*Task brief*:
Print out the data below with every line intact.

★ ★ ★ ★ ★ ★ ★

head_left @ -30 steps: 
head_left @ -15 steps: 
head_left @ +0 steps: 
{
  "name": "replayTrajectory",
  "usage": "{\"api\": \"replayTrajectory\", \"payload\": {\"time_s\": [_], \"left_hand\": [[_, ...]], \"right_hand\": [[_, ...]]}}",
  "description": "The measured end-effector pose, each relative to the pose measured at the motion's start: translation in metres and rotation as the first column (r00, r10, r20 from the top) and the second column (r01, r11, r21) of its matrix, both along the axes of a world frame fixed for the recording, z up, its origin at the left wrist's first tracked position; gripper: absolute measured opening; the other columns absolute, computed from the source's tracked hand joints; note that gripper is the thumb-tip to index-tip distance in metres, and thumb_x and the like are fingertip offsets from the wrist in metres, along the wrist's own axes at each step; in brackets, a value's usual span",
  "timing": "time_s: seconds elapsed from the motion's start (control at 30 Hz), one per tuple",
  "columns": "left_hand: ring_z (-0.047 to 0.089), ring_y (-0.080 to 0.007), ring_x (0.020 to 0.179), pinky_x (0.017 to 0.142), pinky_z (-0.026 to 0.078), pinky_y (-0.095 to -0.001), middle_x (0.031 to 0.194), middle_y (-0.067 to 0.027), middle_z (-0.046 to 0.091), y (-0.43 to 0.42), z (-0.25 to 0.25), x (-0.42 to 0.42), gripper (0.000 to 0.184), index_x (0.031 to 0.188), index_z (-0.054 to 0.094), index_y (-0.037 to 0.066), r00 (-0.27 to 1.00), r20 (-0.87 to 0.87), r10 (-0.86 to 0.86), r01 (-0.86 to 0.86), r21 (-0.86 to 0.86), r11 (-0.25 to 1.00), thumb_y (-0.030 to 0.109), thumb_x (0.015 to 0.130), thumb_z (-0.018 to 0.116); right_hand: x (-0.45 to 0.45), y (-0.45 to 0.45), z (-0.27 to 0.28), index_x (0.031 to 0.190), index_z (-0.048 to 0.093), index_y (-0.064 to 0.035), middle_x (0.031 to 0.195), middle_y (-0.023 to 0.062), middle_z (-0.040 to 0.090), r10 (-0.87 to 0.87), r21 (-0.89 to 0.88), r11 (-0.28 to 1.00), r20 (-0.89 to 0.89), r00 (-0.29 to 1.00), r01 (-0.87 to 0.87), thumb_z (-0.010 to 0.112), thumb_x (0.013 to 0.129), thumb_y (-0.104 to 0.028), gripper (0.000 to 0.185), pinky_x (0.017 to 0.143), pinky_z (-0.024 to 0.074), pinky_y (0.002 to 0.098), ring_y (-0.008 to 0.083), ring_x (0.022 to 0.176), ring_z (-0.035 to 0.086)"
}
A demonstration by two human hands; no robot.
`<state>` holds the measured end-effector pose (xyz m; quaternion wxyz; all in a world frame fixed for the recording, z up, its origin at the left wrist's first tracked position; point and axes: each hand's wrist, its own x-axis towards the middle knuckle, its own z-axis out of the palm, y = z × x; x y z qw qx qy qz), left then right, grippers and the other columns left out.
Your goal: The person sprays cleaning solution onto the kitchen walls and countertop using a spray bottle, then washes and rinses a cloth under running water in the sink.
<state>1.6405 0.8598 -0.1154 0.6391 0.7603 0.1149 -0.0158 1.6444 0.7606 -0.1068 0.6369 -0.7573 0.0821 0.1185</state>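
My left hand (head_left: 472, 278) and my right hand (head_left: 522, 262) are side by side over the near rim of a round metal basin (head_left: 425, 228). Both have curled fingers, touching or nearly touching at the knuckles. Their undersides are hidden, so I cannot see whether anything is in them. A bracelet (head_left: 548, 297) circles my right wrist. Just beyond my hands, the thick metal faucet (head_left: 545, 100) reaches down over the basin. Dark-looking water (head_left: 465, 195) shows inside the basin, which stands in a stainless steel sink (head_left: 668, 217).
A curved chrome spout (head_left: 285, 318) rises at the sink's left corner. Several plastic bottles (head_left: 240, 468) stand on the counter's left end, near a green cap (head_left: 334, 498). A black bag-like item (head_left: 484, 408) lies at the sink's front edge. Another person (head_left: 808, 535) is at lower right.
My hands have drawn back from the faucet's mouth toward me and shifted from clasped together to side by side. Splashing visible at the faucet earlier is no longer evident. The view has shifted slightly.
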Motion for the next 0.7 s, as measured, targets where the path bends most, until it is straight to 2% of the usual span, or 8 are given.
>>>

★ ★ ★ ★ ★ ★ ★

*Finished exercise*:
head_left @ -30 steps: 
head_left @ -15 steps: 
head_left @ +0 steps: 
{
  "name": "replayTrajectory",
  "usage": "{\"api\": \"replayTrajectory\", \"payload\": {\"time_s\": [_], \"left_hand\": [[_, ...]], \"right_hand\": [[_, ...]]}}",
  "description": "The measured end-effector pose, each relative to the pose measured at the motion's start: translation in metres and rotation as the first column (r00, r10, r20 from the top) and the second column (r01, r11, r21) of its matrix, both along the axes of a world frame fixed for the recording, z up, its origin at the left wrist's first tracked position; gripper: absolute measured opening; the other columns absolute, computed from the source's tracked hand joints; note that gripper is the thumb-tip to index-tip distance in metres, and thumb_x and the like are fingertip offsets from the wrist in metres, along the wrist's own axes at each step; in brackets, a value's usual span",
  "timing": "time_s: seconds elapsed from the motion's start (control at 30 Hz), one per tuple",
  "columns": "left_hand: ring_z (-0.047 to 0.089), ring_y (-0.080 to 0.007), ring_x (0.020 to 0.179), pinky_x (0.017 to 0.142), pinky_z (-0.026 to 0.078), pinky_y (-0.095 to -0.001), middle_x (0.031 to 0.194), middle_y (-0.067 to 0.027), middle_z (-0.046 to 0.091), y (-0.43 to 0.42), z (-0.25 to 0.25), x (-0.42 to 0.42), gripper (0.000 to 0.184), index_x (0.031 to 0.188), index_z (-0.054 to 0.094), index_y (-0.037 to 0.066), r00 (-0.27 to 1.00), r20 (-0.87 to 0.87), r10 (-0.86 to 0.86), r01 (-0.86 to 0.86), r21 (-0.86 to 0.86), r11 (-0.25 to 1.00), thumb_y (-0.030 to 0.109), thumb_x (0.015 to 0.130), thumb_z (-0.018 to 0.116); right_hand: x (-0.45 to 0.45), y (-0.45 to 0.45), z (-0.27 to 0.28), index_x (0.031 to 0.190), index_z (-0.048 to 0.093), index_y (-0.064 to 0.035), middle_x (0.031 to 0.195), middle_y (-0.023 to 0.062), middle_z (-0.040 to 0.090), r10 (-0.87 to 0.87), r21 (-0.89 to 0.88), r11 (-0.28 to 1.00), r20 (-0.89 to 0.89), r00 (-0.29 to 1.00), r01 (-0.87 to 0.87), thumb_z (-0.010 to 0.112), thumb_x (0.013 to 0.129), thumb_y (-0.104 to 0.028), gripper (0.000 to 0.185), pinky_x (0.017 to 0.143), pinky_z (-0.024 to 0.074), pinky_y (0.002 to 0.098), ring_y (-0.008 to 0.083), ring_x (0.022 to 0.176), ring_z (-0.035 to 0.086)"
}
A demonstration by two human hands; no robot.
`<state>` holds the measured end-effector pose (xyz m; quaternion wxyz; all in a world frame fixed for the recording, z up, its origin at the left wrist's first tracked position; point and axes: each hand's wrist, its own x-axis towards the middle knuckle, its own z-axis out of the palm, y = z × x; x y z qw qx qy qz), left then right, grippers and the other columns left out.
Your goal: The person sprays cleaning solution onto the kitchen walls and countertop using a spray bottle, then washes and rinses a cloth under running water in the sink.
<state>1.6405 0.8598 -0.1154 0.6391 0.7603 0.1149 -0.0158 1.6444 0.7606 -0.1068 0.6369 -0.7573 0.0821 0.1185</state>
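My left hand (head_left: 472, 278) and my right hand (head_left: 522, 262) are side by side over the near rim of a round metal basin (head_left: 425, 228). Both have curled fingers, touching or nearly touching at the knuckles. Their undersides are hidden, so I cannot see whether anything is in them. A bracelet (head_left: 548, 297) circles my right wrist. Just beyond my hands, the thick metal faucet (head_left: 545, 100) reaches down over the basin. Dark-looking water (head_left: 465, 195) shows inside the basin, which stands in a stainless steel sink (head_left: 668, 217).
A curved chrome spout (head_left: 285, 318) rises at the sink's left corner. Several plastic bottles (head_left: 240, 468) stand on the counter's left end, near a green cap (head_left: 334, 498). A black bag-like item (head_left: 484, 408) lies at the sink's front edge. Another person (head_left: 808, 535) is at lower right.
My hands have drawn back from the faucet's mouth toward me and shifted from clasped together to side by side. Splashing visible at the faucet earlier is no longer evident. The view has shifted slightly.
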Motion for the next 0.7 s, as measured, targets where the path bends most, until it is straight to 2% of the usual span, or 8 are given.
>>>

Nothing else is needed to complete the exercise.